* _Problem description_: Give all the lines below again, exactly, with no pictures.

§ §

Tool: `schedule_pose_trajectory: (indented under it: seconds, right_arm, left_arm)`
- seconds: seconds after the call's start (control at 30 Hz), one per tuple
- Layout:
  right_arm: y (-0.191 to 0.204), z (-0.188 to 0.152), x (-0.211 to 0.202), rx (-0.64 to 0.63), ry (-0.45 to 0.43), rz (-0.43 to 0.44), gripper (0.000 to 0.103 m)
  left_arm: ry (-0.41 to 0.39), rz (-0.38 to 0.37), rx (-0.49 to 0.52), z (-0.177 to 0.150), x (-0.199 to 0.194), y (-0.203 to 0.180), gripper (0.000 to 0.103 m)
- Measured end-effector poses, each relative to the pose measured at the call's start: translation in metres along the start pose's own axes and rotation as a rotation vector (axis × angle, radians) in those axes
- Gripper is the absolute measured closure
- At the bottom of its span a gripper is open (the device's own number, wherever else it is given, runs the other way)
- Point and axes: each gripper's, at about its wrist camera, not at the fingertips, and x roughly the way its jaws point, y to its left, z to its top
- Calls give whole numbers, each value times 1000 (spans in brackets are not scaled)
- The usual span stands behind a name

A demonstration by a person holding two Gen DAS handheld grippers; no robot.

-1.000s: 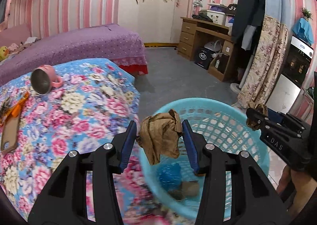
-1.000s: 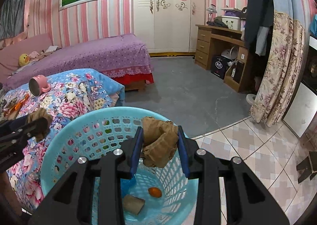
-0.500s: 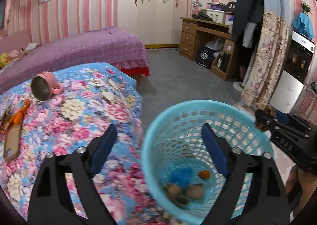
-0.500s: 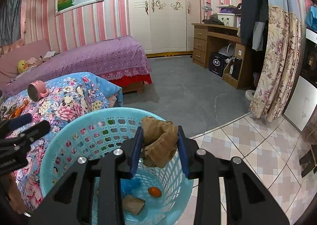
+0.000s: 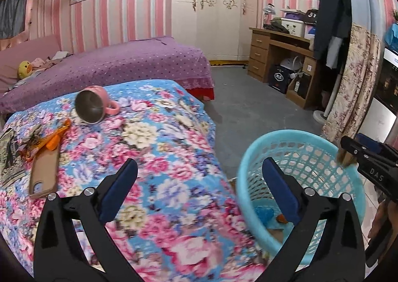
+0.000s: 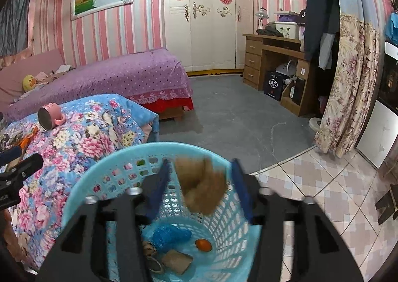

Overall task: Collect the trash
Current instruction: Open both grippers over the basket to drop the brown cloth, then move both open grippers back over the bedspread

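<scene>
right gripper [image 6: 200, 182] is over the blue basket [image 6: 104, 172], jaws opening, w/ a brown crumpled wad [image 6: 201, 185] blurred between them; pads look clear of it on both sides, so it reads as let go and dropping toward the basket. left gripper [image 5: 199, 190] has fingers wide apart, nothing between them, aimed at the floral bedspread [image 5: 139, 132] beside the basket's near rim.

to do this step well, the person should prob. hold the right gripper steady above the basket mouth till the wad is fully below the rim, not pull away early; it's light and could catch on a pad or clip the rim and fall to the tiled floor [image 6: 323, 182]. jaws should go wide enough that neither pad drags it. already in the basket bottom: a blue crinkly piece [image 6: 171, 234], a small orange bit [image 6: 203, 244], brown scraps [image 6: 176, 260].

likely next trash for the left side: the orange and brown litter [image 5: 47, 142] on the bedspread's left part. the pink mug [image 5: 93, 104] lying on its side and the flat tan phone-like thing [image 5: 44, 175] prob. aren't trash, so steer round them.

writing: "DAS" on the right gripper's body in the left wrist view. a dark bag [image 6: 273, 85] under the desk has white characters, too small to read. red round decals on the wardrobe [image 6: 204, 16], not legible.
</scene>
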Motion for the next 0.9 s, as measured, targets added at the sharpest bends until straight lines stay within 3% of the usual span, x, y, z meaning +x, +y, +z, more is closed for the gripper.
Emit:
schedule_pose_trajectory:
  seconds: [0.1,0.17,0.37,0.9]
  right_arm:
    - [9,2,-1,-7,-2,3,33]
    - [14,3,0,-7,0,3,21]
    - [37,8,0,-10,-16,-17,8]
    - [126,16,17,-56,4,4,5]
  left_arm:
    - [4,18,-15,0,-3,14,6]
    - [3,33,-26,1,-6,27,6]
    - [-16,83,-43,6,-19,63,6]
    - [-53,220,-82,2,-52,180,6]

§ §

* _Solution for this problem_:
Tool: `schedule_pose_trajectory: (indented under it: seconds, right_arm, left_arm)`
- seconds: seconds after the call's start (control at 30 Hz), one per tuple
- Layout:
  right_arm: y (-0.191 to 0.204), z (-0.188 to 0.152), x (-0.211 to 0.202), rx (-0.64 to 0.63), ry (-0.45 to 0.43), rz (-0.43 to 0.44), gripper (0.000 to 0.103 m)
  left_arm: ry (-0.41 to 0.39), rz (-0.38 to 0.37), rx (-0.49 to 0.52), z (-0.177 to 0.150), x (-0.199 to 0.194), y (-0.203 to 0.180), gripper (0.000 to 0.103 m)
- Measured end-effector poses, each relative to the pose measured at the call's start: translation in metres along the start pose's own axes and rotation as a rotation vector (axis × angle, radians) in those axes
- Gripper is the absolute measured closure
- At the bottom of its span a gripper is open (the device's own number, wherever else it is given, runs the other way)
- Point and axes: each gripper's, at about its wrist camera, not at the fingertips, and x roughly the way its jaws point, y to its left, z to its top
- Calls give whole numbers, each value times 1000 (spans in brackets are not scaled)
- The usual span stands behind a name

A demonstration by a person holding two Gen DAS handheld grippers; no robot.

-1.000s: 
-1.000s: 
-0.500s: 
-0.500s: 
+0.000s: 
+0.000s: 

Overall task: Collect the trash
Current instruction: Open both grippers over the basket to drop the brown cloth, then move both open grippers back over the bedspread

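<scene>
right gripper [image 6: 200, 182] is over the blue basket [image 6: 104, 172], jaws opening, w/ a brown crumpled wad [image 6: 201, 185] blurred between them; pads look clear of it on both sides, so it reads as let go and dropping toward the basket. left gripper [image 5: 199, 190] has fingers wide apart, nothing between them, aimed at the floral bedspread [image 5: 139, 132] beside the basket's near rim.

to do this step well, the person should prob. hold the right gripper steady above the basket mouth till the wad is fully below the rim, not pull away early; it's light and could catch on a pad or clip the rim and fall to the tiled floor [image 6: 323, 182]. jaws should go wide enough that neither pad drags it. already in the basket bottom: a blue crinkly piece [image 6: 171, 234], a small orange bit [image 6: 203, 244], brown scraps [image 6: 176, 260].

likely next trash for the left side: the orange and brown litter [image 5: 47, 142] on the bedspread's left part. the pink mug [image 5: 93, 104] lying on its side and the flat tan phone-like thing [image 5: 44, 175] prob. aren't trash, so steer round them.

writing: "DAS" on the right gripper's body in the left wrist view. a dark bag [image 6: 273, 85] under the desk has white characters, too small to read. red round decals on the wardrobe [image 6: 204, 16], not legible.
</scene>
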Motion for the next 0.9 s, as measured, targets added at the sharpest bends until straight lines stay within 3% of the usual span, x, y, z meaning +x, +y, +z, more is closed for the gripper.
Emit:
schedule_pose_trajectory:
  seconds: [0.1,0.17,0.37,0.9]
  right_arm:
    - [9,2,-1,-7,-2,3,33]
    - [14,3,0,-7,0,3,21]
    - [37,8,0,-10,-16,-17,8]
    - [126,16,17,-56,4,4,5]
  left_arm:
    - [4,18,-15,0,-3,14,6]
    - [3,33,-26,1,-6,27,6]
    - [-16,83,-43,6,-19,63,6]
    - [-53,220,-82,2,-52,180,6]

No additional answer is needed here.